*** Opening of Exercise data ***

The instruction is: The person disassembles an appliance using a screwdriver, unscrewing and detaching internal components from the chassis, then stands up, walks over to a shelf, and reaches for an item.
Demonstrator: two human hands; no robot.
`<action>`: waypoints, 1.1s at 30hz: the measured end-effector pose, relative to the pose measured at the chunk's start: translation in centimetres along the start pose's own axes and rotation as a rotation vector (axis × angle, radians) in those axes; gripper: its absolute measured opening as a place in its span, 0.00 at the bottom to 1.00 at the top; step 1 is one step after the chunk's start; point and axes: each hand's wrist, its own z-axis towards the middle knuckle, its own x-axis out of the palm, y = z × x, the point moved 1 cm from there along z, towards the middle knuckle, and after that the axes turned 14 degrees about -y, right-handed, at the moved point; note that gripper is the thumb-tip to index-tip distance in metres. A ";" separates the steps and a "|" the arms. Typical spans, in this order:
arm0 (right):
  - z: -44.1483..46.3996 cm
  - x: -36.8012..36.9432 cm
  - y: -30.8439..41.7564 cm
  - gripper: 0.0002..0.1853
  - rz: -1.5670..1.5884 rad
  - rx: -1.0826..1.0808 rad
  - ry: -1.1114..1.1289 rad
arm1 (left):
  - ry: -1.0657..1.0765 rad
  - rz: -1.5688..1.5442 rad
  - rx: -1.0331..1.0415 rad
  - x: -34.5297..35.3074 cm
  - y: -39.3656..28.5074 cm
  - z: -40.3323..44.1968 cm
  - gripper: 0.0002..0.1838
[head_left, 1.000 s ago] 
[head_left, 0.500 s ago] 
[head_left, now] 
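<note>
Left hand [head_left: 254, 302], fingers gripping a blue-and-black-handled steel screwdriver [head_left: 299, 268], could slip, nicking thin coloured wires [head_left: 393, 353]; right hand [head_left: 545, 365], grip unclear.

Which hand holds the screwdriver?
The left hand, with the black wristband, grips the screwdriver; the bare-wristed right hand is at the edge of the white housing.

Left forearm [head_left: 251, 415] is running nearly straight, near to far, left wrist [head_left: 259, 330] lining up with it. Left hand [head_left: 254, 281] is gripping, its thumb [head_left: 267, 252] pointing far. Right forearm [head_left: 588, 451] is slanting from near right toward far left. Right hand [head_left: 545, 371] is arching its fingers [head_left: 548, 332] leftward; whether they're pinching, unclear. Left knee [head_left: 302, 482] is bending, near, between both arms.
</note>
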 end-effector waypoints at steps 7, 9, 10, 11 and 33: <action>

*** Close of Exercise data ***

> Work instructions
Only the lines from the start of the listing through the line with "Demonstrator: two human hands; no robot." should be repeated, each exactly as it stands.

> Answer to this task
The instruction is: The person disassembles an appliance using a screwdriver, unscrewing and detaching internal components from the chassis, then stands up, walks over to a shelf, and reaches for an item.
Demonstrator: two human hands; no robot.

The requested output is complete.